What you need to do: From the line below that contains "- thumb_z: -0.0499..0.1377" to the line that contains "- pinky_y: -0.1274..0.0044", repeat every line exactly, both ends included, and nothing else.

__________________________________________________

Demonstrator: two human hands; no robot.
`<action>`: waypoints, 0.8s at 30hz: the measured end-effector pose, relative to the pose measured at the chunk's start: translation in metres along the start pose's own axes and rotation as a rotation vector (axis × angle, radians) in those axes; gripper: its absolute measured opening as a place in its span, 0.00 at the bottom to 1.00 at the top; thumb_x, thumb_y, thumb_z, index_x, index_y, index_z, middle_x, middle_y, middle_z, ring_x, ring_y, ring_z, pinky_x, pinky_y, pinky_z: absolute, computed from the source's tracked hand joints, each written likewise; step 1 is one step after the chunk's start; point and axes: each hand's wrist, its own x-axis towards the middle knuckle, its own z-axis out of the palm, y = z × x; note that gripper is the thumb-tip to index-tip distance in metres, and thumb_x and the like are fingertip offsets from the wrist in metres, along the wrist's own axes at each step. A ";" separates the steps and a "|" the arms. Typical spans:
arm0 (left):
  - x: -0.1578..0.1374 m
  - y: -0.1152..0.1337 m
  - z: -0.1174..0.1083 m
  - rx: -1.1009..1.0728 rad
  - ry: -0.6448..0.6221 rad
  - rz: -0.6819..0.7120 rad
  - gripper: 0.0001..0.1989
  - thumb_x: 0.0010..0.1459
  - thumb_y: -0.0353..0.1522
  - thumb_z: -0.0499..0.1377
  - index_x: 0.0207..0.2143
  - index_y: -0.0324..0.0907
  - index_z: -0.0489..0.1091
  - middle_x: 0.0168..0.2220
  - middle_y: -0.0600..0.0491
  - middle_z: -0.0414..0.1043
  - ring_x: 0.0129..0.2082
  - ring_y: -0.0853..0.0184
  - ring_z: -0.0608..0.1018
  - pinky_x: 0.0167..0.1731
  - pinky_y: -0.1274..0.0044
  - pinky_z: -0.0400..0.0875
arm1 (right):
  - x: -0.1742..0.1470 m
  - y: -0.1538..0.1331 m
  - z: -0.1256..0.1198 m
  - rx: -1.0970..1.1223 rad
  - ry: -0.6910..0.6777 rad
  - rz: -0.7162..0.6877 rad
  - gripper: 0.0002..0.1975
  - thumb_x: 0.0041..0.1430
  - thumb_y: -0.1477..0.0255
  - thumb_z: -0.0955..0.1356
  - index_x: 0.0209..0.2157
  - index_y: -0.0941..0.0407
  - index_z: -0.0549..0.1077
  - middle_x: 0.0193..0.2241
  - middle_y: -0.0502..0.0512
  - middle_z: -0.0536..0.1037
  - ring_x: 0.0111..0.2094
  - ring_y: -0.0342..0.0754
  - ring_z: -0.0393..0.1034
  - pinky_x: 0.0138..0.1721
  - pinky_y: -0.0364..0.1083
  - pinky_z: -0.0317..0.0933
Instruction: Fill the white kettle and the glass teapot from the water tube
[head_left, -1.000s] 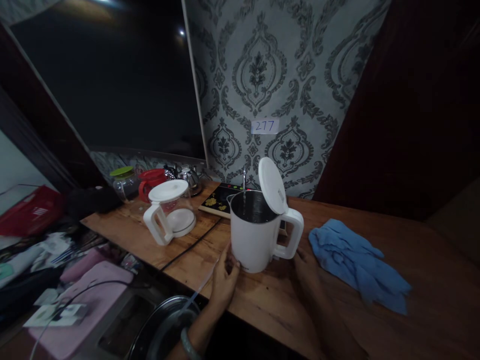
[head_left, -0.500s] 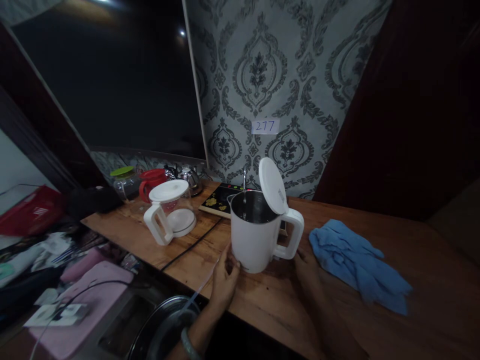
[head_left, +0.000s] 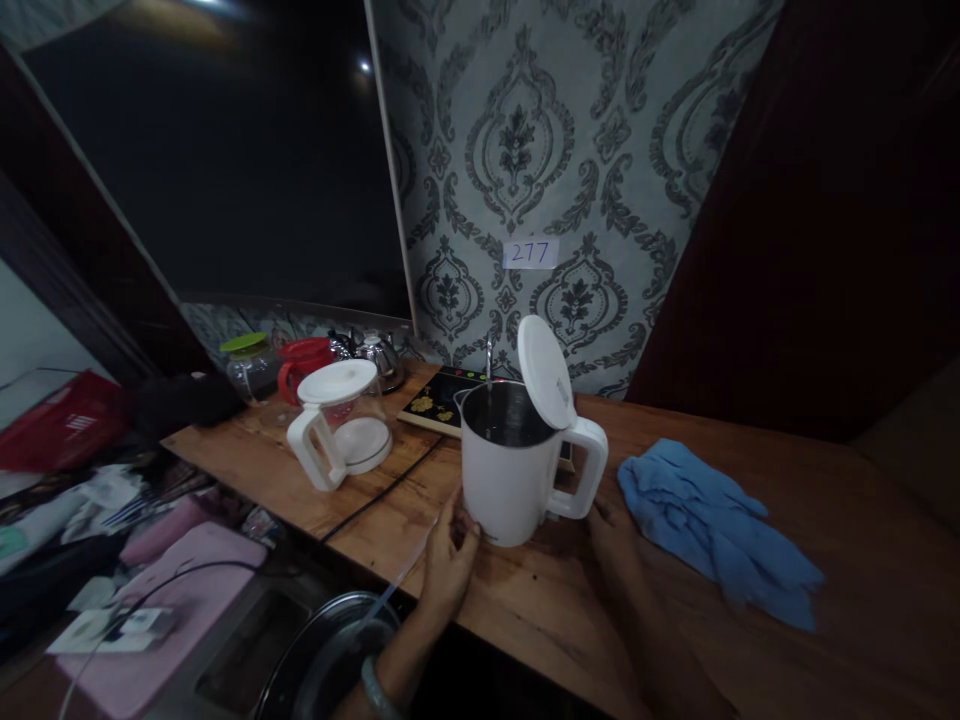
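A white electric kettle [head_left: 504, 485] stands upright on the wooden table, its round lid [head_left: 546, 372] tipped up and its steel inside showing. My left hand [head_left: 450, 560] is closed against the lower left of the kettle, thumb at the front of its base. Below the kettle handle [head_left: 592, 470], in shadow, is my right hand [head_left: 619, 545]; its fingertips are partly hidden, and I cannot tell whether they touch the kettle. A thin shiny metal spout [head_left: 490, 358] shows just above the kettle's far rim.
A blue cloth [head_left: 716, 530] lies to the right. Behind the kettle is a black panel with gold flowers [head_left: 433, 400]. Left are a glass pot with a white lid [head_left: 339, 378], a red-lidded jug [head_left: 306, 355] and a steel teapot [head_left: 382, 360]. Below the front edge sits a dark round pot [head_left: 330, 640].
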 end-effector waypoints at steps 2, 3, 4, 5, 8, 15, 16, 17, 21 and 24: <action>0.000 -0.002 0.001 -0.007 0.005 0.006 0.35 0.53 0.45 0.65 0.61 0.40 0.68 0.36 0.51 0.74 0.37 0.63 0.75 0.43 0.71 0.71 | 0.000 0.000 0.000 -0.010 0.008 -0.014 0.21 0.42 0.53 0.74 0.29 0.56 0.82 0.30 0.58 0.83 0.35 0.59 0.78 0.38 0.53 0.71; 0.000 -0.002 0.001 -0.009 0.008 0.008 0.35 0.53 0.45 0.65 0.61 0.40 0.68 0.36 0.51 0.74 0.37 0.63 0.75 0.43 0.71 0.71 | 0.001 -0.001 0.000 -0.015 0.010 -0.019 0.20 0.41 0.53 0.74 0.28 0.56 0.82 0.30 0.58 0.83 0.35 0.59 0.78 0.37 0.52 0.71; 0.000 -0.003 0.001 -0.010 0.009 0.009 0.35 0.53 0.45 0.65 0.61 0.40 0.68 0.35 0.51 0.74 0.36 0.63 0.75 0.43 0.71 0.71 | 0.001 -0.001 0.000 -0.015 0.011 -0.024 0.20 0.41 0.53 0.74 0.27 0.56 0.82 0.30 0.58 0.83 0.35 0.59 0.78 0.36 0.52 0.71; 0.000 -0.003 0.001 -0.012 0.008 0.008 0.36 0.53 0.46 0.65 0.61 0.40 0.68 0.35 0.51 0.74 0.36 0.63 0.75 0.42 0.71 0.71 | 0.000 -0.002 0.000 -0.012 0.011 -0.027 0.20 0.41 0.53 0.74 0.27 0.56 0.81 0.29 0.58 0.83 0.35 0.59 0.78 0.35 0.52 0.71; 0.000 -0.004 0.001 -0.011 0.002 0.001 0.37 0.53 0.47 0.65 0.62 0.40 0.67 0.36 0.50 0.75 0.36 0.63 0.75 0.41 0.71 0.71 | 0.000 -0.005 0.001 -0.008 0.006 -0.022 0.20 0.41 0.52 0.74 0.27 0.56 0.81 0.29 0.59 0.83 0.35 0.60 0.78 0.34 0.52 0.71; 0.000 -0.002 -0.001 -0.002 -0.005 -0.009 0.36 0.53 0.45 0.65 0.61 0.39 0.68 0.36 0.51 0.74 0.37 0.62 0.75 0.43 0.70 0.71 | 0.002 0.002 0.000 0.012 -0.003 -0.043 0.20 0.43 0.53 0.74 0.28 0.56 0.82 0.30 0.58 0.83 0.36 0.59 0.78 0.37 0.52 0.71; 0.000 -0.001 -0.001 -0.001 -0.004 -0.009 0.36 0.53 0.45 0.65 0.61 0.39 0.68 0.34 0.51 0.74 0.36 0.63 0.75 0.42 0.70 0.71 | 0.002 0.003 0.001 0.021 -0.002 -0.049 0.20 0.43 0.52 0.74 0.29 0.56 0.82 0.30 0.58 0.83 0.36 0.59 0.78 0.36 0.52 0.71; 0.000 0.000 -0.001 -0.002 -0.001 -0.008 0.36 0.52 0.44 0.66 0.61 0.39 0.68 0.34 0.52 0.73 0.35 0.63 0.75 0.41 0.71 0.71 | 0.002 0.004 0.001 0.025 -0.003 -0.053 0.20 0.43 0.52 0.74 0.29 0.56 0.82 0.30 0.58 0.83 0.36 0.59 0.78 0.37 0.52 0.71; 0.000 0.002 -0.001 0.001 0.001 -0.013 0.36 0.52 0.44 0.66 0.61 0.40 0.68 0.34 0.52 0.73 0.35 0.63 0.75 0.41 0.71 0.71 | 0.003 0.004 0.001 0.013 0.018 -0.031 0.21 0.40 0.52 0.75 0.28 0.56 0.82 0.29 0.58 0.83 0.35 0.59 0.77 0.36 0.52 0.71; 0.000 0.001 -0.001 0.007 0.004 -0.005 0.35 0.53 0.44 0.65 0.61 0.40 0.68 0.34 0.53 0.73 0.35 0.63 0.75 0.41 0.71 0.71 | 0.001 0.002 0.001 0.016 0.009 -0.011 0.22 0.42 0.52 0.74 0.29 0.57 0.82 0.28 0.58 0.83 0.34 0.59 0.77 0.35 0.51 0.71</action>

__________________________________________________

Task solution:
  - thumb_z: -0.0499..0.1377
  - index_x: 0.0207..0.2143
  - index_y: -0.0324..0.0907
  - index_z: -0.0489..0.1091
  - middle_x: 0.0168..0.2220
  - middle_y: -0.0600..0.0491
  - middle_z: -0.0414..0.1043
  - ring_x: 0.0129..0.2082
  - ring_y: -0.0853..0.0184
  - ring_z: -0.0608..0.1018
  - pinky_x: 0.0167..0.1731
  - pinky_y: -0.1274..0.0044

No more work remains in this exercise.